In this lesson, our genetic counseling graduate student helps a patient, one of Billy Jones’ sisters, better understand DNA replication as related to her developing fetus. When an organism grows and develops, its cellular genetic material must be replicated as cells divide. Deoxyribonucleic acid, DNA, composes the genetic material and forms a stable double helix that contains the individual genes that make us all unique. The process of DNA replication is modeled in this lesson using a 3D-printed kit of the molecular components of DNA. Students will assemble nucleotides, the building blocks of DNA, and link them to form a strand of DNA. Following the rules of DNA replication, a complementary strand will be assembled from other nucleotides and associated with the original strand to demonstrate a DNA double helix.
In this lesson, students explore the key concept of protein synthesis and the pathway from DNA to RNA to protein within the cell. Students use the example of sickle cell disease as a framework to investigate how protein is synthesized and the potential consequences of mutations in the genetic code. The storyline in this lesson focuses on Billy Jones seeking help from the protagonist in the unit, a genetic counseling student, for his brother, Amaud, who is suffering from sickle cell disease. Students complete a guided reading, model the structure of normal hemoglobin molecules and molecules carrying the sickle cell mutation, and model a hemoglobin B gene as it is transcribed into RNA and finally into a hemoglobin peptide. The lessons ends with the students evaluating a potential new cure for Amaud.
In this lesson, students closely examine the ribosome complex. All living cells contain ribosomes and they are at the heart of a cell’s ability to translate a DNA sequence to RNA and then to a protein molecule. The ribosome provides a workbench to hold the players in place (mRNA, tRNA, and a growing peptide) and the chemical environment to allow peptide synthesis to occur. While the ribosome was mentioned in discussion of protein synthesis covered in Lesson 7, students explore this topic in much greater depth in this lesson.
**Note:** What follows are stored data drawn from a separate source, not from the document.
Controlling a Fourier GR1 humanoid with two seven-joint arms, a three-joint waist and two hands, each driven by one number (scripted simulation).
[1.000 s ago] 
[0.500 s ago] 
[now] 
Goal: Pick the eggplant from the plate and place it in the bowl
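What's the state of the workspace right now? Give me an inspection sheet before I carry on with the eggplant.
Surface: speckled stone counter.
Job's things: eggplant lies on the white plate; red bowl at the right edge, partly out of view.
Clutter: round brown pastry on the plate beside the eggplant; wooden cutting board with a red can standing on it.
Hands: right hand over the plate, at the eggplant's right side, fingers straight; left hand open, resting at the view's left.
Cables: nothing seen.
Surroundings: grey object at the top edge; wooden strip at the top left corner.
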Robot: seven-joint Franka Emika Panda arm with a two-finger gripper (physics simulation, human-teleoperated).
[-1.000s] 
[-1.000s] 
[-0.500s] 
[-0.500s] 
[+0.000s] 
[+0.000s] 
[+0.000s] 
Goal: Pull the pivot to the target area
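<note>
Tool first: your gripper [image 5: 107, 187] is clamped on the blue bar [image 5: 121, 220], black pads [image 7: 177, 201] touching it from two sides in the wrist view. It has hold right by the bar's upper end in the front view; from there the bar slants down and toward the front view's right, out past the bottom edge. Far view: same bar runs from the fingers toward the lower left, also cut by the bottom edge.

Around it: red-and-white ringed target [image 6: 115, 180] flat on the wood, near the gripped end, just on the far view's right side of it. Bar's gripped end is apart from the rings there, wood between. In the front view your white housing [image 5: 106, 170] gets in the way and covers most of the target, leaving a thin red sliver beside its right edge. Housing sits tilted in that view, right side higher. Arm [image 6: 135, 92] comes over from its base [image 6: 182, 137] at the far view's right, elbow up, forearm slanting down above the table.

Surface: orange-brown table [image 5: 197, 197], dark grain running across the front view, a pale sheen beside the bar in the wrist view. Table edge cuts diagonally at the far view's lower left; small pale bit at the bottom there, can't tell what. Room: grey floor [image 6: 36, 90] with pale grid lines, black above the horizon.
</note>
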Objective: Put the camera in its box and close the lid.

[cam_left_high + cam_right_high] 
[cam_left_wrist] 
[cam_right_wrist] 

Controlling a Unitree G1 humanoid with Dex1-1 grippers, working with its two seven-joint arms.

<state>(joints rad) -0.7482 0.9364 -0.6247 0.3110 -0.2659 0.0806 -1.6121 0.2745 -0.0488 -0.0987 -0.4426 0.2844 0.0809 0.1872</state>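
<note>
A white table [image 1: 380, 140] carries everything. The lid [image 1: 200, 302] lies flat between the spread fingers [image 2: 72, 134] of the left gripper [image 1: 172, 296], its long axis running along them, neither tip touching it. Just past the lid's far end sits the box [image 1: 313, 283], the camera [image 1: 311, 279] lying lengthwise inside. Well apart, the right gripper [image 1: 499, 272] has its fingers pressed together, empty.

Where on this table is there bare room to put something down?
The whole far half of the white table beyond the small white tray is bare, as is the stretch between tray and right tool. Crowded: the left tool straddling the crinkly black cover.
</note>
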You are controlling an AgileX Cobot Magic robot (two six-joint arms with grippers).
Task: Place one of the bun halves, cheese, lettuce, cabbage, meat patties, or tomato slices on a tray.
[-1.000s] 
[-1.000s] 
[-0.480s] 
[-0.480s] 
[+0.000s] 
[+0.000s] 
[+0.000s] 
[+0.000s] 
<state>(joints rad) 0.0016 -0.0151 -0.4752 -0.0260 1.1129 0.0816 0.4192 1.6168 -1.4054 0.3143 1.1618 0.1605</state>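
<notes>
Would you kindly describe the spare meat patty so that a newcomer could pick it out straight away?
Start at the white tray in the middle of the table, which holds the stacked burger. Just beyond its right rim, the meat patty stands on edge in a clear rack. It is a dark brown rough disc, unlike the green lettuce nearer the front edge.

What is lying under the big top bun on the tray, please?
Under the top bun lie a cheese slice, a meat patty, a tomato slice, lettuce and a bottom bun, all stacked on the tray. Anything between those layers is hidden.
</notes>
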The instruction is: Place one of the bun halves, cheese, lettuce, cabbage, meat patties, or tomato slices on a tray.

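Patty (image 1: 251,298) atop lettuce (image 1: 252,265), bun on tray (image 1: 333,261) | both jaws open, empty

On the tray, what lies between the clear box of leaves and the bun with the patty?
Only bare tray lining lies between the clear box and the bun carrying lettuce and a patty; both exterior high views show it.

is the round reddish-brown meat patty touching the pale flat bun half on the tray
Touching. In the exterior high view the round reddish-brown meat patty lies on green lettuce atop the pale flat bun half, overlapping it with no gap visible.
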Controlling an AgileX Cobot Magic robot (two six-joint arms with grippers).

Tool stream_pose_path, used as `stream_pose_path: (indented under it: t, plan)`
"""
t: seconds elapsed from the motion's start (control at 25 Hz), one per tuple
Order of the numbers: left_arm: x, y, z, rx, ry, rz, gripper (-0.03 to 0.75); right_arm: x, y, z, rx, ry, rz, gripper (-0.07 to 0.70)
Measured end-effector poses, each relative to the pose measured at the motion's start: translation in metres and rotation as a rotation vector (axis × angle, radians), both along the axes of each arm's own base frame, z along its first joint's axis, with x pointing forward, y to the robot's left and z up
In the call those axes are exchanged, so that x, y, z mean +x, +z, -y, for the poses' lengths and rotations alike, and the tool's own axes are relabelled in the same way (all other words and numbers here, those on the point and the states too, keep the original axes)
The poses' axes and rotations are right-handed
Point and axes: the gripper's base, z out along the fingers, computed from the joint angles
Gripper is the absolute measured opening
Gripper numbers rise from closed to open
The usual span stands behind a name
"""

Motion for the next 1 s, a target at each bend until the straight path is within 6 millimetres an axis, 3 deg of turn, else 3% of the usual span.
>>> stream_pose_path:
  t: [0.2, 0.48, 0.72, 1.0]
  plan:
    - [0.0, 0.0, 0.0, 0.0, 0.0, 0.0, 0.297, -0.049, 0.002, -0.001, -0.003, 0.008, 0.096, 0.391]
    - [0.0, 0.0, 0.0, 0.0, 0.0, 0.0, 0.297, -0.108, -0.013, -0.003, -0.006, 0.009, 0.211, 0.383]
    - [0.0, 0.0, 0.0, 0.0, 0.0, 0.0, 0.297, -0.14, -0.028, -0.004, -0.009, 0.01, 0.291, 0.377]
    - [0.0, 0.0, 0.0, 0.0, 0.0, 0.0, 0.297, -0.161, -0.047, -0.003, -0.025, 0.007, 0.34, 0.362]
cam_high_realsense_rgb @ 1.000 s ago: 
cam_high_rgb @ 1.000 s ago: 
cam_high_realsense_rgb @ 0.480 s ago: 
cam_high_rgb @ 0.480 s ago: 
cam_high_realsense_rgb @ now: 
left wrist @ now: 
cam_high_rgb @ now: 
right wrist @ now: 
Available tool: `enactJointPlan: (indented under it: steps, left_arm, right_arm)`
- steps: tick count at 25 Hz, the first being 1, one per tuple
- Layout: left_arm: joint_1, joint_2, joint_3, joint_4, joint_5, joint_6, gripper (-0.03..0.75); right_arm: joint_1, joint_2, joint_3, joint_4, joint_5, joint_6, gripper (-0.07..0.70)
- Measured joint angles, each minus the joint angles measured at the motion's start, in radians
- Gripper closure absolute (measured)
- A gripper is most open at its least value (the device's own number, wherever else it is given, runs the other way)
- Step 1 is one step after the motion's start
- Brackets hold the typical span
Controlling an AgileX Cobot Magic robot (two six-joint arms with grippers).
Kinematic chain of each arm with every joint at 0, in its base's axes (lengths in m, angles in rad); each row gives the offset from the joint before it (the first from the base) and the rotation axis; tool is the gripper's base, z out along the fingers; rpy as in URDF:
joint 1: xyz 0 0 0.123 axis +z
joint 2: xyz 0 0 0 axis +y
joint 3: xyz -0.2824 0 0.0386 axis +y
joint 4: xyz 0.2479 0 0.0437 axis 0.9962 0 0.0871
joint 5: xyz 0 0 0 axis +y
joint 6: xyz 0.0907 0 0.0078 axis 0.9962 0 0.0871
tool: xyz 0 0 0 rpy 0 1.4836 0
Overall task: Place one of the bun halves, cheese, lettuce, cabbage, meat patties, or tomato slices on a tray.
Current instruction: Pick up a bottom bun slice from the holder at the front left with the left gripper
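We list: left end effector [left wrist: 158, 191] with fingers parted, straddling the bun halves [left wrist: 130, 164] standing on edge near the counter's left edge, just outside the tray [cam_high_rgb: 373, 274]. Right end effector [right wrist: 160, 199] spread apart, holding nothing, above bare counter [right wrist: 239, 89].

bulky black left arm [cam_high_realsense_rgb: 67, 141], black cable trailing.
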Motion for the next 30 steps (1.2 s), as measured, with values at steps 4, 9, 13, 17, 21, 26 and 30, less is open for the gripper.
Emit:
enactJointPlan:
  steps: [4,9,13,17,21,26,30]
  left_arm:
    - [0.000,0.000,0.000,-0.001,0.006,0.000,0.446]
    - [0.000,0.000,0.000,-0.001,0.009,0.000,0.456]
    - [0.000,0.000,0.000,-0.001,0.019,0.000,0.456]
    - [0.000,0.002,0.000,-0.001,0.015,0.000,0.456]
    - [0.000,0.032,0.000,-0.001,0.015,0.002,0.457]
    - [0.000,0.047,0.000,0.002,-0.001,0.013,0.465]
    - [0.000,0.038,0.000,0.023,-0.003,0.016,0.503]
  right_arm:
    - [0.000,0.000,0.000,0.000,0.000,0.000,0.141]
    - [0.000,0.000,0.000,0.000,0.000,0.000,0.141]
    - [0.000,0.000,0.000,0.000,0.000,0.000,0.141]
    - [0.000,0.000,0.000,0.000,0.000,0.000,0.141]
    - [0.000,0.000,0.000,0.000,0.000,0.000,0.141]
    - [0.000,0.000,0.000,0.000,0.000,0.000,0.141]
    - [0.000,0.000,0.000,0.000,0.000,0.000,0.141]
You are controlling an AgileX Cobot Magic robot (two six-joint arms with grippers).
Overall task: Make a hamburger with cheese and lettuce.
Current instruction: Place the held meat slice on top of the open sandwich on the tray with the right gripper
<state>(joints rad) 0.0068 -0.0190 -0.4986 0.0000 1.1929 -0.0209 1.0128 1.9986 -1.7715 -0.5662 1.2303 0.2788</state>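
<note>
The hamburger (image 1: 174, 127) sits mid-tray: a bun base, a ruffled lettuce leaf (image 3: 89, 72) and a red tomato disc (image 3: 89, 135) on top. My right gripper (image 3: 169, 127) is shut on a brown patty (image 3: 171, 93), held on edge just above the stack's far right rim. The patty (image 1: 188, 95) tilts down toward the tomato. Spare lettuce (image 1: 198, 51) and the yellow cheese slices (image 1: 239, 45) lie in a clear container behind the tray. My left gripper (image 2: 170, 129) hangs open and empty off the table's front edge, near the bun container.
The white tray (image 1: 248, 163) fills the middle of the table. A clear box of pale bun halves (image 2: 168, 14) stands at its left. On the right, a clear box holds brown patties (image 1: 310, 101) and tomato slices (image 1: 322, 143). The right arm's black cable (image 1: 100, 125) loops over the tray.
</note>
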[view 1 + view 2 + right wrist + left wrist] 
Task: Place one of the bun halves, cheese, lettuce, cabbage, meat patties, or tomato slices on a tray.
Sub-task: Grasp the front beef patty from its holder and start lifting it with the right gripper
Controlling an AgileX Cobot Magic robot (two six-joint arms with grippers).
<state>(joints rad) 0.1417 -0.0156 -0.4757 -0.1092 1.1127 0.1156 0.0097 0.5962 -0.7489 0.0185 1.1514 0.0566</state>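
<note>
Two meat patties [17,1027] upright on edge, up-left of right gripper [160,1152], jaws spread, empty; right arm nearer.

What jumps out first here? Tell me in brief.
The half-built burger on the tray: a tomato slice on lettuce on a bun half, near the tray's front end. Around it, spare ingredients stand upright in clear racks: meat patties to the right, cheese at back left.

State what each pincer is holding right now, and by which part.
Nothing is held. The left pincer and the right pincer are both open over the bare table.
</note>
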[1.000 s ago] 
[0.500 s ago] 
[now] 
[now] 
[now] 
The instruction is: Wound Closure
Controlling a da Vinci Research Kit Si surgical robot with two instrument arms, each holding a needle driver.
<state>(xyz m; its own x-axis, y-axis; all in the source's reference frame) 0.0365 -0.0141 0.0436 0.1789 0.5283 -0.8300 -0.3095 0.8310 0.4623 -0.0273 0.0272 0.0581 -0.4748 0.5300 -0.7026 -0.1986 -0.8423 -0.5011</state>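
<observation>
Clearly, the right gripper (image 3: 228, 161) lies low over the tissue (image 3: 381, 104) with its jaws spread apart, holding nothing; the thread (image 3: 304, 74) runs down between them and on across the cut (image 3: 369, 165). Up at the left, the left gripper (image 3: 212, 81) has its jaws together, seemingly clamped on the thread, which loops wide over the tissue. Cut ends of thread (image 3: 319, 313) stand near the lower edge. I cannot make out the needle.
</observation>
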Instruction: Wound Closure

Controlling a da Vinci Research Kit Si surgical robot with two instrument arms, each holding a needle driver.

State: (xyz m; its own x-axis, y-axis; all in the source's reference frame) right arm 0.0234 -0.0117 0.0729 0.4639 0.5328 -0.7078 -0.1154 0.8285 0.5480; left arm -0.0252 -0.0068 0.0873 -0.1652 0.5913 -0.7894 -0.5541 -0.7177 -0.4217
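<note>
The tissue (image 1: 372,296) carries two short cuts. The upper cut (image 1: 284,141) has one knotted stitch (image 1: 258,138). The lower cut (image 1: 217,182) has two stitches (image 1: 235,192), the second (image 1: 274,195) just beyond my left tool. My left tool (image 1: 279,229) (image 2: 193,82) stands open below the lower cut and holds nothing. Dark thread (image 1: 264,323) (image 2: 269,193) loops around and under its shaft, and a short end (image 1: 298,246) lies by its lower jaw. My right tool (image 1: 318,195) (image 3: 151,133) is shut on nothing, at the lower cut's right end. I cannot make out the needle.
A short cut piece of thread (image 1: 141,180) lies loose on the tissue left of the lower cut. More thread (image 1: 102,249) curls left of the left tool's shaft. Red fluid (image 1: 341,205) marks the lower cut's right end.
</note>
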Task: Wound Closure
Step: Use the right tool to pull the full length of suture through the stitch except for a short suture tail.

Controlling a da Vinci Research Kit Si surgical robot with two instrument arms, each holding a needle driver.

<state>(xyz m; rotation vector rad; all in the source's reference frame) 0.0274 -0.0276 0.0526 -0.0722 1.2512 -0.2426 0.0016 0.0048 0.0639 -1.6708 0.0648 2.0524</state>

The storyline continues with Billy Jones’s great uncle visiting and subsequently receiving a diagnosis of tuberculosis, a serious respiratory disease typically treated with antibiotics. Students model a ribosome structure and investigate how antibiotics interact with the ribosome to cure bacterial infection.
This lesson finds our genetic counseling graduate student preparing for a prestigious internship supporting patients in some of the first human clinical trials testing the gene editing technology CRISPR-Cas9. As the extended case study draws to a close, students learn about the remarkable potential of CRISPR technology and explore bioethical considerations through a close reading, 3D modeling, debate, and writing.